### EXERCISE BRIEF
From the data that follows, set down exactly the lines from the one with "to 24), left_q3" through the one with "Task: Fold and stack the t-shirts", counting both. Pictures stay out.
━━━━━ RECORDS TO USE
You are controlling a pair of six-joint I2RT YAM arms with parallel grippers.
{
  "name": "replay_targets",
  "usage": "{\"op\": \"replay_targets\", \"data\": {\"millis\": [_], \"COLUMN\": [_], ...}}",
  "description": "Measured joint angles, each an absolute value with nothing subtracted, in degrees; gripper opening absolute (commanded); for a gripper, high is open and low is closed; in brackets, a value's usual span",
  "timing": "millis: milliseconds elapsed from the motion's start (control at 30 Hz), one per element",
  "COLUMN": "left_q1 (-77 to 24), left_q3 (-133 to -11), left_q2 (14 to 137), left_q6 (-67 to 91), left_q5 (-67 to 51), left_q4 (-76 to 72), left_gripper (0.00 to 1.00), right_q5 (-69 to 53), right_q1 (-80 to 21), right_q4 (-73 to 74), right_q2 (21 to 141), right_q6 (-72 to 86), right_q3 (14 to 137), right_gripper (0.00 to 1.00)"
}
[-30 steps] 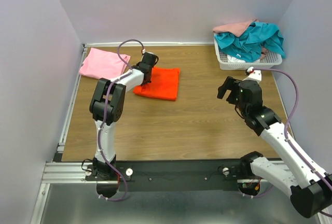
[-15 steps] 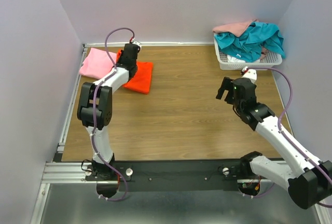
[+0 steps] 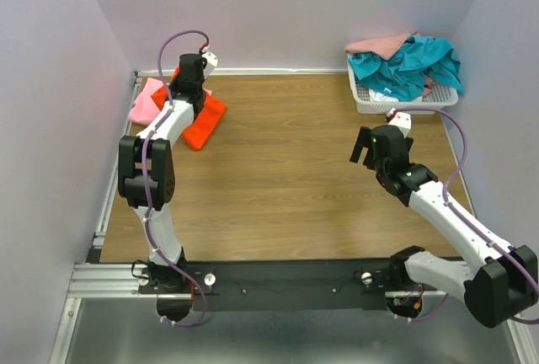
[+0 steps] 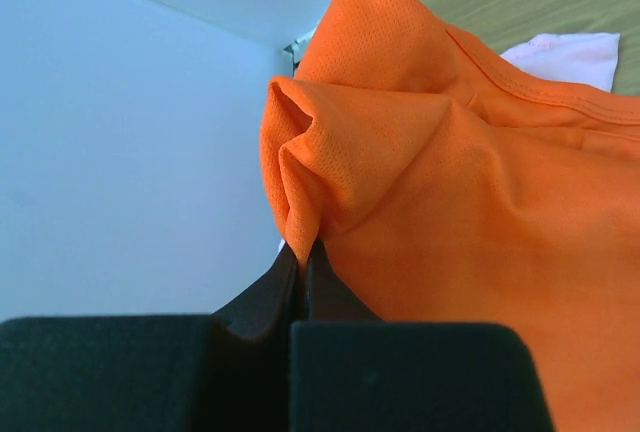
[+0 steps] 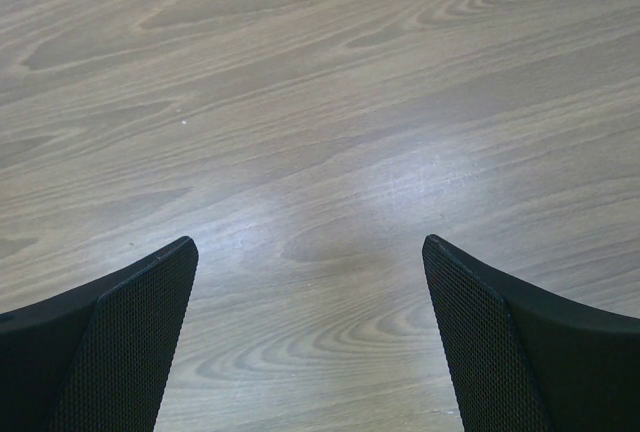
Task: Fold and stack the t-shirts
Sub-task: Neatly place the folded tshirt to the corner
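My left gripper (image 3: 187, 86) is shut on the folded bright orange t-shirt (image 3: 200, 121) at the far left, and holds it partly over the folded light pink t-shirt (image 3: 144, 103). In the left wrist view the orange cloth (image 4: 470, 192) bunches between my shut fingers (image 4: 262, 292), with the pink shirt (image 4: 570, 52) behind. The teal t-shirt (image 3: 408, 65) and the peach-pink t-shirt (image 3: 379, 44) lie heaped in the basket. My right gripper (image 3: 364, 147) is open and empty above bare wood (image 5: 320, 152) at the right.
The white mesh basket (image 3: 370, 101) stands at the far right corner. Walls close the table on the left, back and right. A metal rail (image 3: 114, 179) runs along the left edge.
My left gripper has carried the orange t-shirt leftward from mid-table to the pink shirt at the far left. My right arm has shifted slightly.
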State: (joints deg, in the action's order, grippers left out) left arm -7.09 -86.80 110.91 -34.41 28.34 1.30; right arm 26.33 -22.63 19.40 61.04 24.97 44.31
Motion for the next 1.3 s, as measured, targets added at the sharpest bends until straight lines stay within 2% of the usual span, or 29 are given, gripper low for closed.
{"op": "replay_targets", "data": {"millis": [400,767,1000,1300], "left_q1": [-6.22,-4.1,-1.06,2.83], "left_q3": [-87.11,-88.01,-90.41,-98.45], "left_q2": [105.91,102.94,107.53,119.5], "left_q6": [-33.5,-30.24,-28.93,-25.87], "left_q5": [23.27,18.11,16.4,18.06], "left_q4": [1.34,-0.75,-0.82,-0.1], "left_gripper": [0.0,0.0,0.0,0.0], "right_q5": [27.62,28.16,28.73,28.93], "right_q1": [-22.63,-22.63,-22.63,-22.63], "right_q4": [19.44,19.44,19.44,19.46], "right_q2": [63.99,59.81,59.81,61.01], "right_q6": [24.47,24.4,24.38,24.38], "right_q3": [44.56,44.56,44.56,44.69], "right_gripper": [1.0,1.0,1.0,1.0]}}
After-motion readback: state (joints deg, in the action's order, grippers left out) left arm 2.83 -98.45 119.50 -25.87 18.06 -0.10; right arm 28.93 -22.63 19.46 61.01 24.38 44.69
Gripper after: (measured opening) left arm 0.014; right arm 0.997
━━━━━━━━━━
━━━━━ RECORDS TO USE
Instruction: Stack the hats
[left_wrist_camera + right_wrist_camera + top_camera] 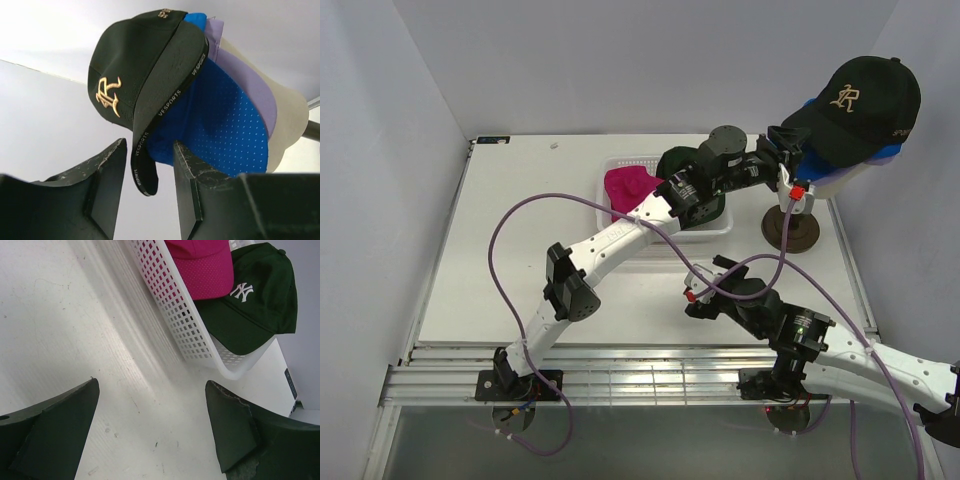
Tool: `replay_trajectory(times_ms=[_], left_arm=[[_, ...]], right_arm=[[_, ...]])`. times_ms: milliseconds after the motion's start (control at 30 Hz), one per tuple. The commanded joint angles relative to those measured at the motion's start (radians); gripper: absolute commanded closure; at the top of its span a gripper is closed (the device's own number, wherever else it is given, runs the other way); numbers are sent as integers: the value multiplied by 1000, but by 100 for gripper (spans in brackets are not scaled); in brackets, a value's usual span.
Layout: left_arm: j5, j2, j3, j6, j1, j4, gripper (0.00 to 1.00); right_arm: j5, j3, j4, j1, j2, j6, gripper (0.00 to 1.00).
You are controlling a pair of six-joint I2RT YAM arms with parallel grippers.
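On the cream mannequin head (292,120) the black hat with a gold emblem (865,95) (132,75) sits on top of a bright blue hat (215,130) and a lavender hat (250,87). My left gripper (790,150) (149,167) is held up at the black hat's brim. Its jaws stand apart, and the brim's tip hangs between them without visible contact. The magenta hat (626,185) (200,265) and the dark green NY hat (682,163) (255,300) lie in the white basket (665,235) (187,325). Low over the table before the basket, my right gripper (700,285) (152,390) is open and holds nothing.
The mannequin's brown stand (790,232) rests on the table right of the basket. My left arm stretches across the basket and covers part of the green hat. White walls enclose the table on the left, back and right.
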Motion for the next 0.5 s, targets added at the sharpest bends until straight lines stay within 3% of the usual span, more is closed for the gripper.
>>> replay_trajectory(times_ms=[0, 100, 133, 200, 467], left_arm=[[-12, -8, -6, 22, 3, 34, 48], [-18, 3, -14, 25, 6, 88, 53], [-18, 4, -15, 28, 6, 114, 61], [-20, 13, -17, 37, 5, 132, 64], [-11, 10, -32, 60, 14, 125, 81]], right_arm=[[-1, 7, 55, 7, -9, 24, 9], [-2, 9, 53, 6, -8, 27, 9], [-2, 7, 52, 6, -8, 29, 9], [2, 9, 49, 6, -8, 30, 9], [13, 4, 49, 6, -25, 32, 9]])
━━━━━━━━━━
### ANSWER SPACE
  "COLUMN": "left_q1 (-77 to 24), left_q3 (-133 to -11), left_q2 (14 to 137), left_q6 (-67 to 91), left_q5 (-67 to 51), left_q4 (-76 to 72), left_gripper (0.00 to 1.00), right_q5 (-69 to 53), right_q1 (-80 to 21), right_q4 (-73 to 74), right_q2 (21 to 141), right_q6 (-72 to 86), right_q3 (14 to 137), right_gripper (0.00 to 1.00)"
}
[-30 steps] 
[-15 steps] 
[+0 steps] 
[+0 steps] 
[+0 steps] 
Task: Fold and stack the t-shirts

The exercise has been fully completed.